それでは、なぜ緑色なのに青汁と呼ばれているのでしょうか?色だけで考えると、「緑汁」と呼んでもおかしくないと思うかもしれません。
それは、昔から使われていた「色」に関する呼び方の名残りが関係しています。
古来の日本語では、「藍色」や「青色」、「緑色」など青に近い寒色系の色は全て青として扱っていました。
逆に「オレンジ色」や「赤色」、「黄色」などの暖色系の色は全て赤です。
「緑色」は新鮮な新芽などの色を表現する言葉として昔から存在はしていましたが、色そのものを表す言葉としては、青色と区別されていなかったのです。

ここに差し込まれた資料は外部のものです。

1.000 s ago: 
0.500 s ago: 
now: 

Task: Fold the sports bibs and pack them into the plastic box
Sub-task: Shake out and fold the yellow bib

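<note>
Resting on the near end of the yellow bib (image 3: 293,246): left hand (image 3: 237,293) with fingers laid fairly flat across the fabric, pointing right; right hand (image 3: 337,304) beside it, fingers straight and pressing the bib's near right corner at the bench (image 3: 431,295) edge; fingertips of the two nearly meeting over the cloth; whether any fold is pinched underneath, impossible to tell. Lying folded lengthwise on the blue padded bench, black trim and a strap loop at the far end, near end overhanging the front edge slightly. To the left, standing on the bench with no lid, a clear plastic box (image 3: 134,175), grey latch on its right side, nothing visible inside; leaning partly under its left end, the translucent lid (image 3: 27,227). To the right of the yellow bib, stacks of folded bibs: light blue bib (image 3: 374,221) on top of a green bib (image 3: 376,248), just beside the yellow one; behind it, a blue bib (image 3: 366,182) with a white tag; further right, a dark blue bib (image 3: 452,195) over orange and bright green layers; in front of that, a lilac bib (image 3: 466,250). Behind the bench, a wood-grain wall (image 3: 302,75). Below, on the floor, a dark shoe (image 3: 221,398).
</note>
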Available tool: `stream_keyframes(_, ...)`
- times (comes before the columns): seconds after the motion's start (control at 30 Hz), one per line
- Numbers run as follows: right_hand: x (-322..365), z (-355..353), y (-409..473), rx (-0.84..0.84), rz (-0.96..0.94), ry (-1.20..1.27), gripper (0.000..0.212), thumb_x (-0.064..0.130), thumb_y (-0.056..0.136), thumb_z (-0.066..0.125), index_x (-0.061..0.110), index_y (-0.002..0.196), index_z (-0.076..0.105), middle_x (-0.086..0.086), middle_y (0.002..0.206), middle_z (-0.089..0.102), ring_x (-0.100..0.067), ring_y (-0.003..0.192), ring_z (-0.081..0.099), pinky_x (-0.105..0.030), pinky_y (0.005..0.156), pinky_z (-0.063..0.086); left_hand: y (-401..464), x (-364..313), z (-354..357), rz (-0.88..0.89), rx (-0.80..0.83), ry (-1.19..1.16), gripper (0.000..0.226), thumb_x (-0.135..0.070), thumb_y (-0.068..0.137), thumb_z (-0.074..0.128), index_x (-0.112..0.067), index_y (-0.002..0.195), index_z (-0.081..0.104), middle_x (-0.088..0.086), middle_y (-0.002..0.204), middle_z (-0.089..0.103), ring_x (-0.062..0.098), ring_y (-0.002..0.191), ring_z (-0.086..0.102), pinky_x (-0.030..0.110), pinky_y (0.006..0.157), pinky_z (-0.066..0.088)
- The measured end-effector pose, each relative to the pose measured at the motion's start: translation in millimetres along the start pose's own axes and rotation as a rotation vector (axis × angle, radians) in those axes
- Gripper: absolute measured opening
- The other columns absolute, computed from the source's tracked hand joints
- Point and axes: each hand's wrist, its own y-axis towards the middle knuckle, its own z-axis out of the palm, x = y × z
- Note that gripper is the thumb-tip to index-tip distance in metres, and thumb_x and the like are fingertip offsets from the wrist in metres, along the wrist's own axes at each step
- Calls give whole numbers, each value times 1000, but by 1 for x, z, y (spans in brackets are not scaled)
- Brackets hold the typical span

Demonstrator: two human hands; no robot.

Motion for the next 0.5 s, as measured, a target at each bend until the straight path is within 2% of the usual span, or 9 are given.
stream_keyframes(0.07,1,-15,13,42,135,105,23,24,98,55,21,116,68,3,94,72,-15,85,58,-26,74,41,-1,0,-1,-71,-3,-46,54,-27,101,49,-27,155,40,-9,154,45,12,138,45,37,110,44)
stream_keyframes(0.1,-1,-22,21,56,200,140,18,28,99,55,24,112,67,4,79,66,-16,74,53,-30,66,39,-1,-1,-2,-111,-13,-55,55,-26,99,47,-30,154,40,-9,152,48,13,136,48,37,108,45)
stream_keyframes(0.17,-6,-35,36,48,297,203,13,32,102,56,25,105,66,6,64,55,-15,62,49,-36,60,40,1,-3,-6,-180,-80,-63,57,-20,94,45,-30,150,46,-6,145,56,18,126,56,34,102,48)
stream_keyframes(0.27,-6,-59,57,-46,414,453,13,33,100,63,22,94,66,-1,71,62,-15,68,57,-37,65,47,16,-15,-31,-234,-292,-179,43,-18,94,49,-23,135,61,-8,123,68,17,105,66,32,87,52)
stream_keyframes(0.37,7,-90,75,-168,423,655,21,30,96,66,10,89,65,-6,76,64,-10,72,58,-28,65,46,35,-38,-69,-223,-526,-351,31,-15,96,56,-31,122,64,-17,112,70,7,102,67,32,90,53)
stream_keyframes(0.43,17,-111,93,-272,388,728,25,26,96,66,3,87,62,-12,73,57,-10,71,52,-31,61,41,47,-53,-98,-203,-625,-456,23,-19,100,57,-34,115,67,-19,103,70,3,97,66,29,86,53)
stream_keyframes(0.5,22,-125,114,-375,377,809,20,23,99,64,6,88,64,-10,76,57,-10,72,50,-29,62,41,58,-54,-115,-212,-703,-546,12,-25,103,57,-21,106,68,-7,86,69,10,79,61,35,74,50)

緑葉野菜は寒色系の緑色のため、青物野菜や青野菜、青菜と呼ばれていました。
現在でも一般的に青物野菜という呼び方はされていますね。
青汁は緑葉野菜、つまり青物野菜の汁です。
汁そのものも緑色です。
そのため、「青汁http://skwpspace.com/main9.html」という名前がついたと考えられています。
他にも緑色なのに青が使われているものはあります。
例えば、青りんごや青虫は緑色なのに青といいますよね。
しかし、青汁を英語で表現すると、青色の「Blue juice」ではなく、緑色の「Green juice」という呼び方です。
英語の場合は、植物の緑色から名前がつけられています。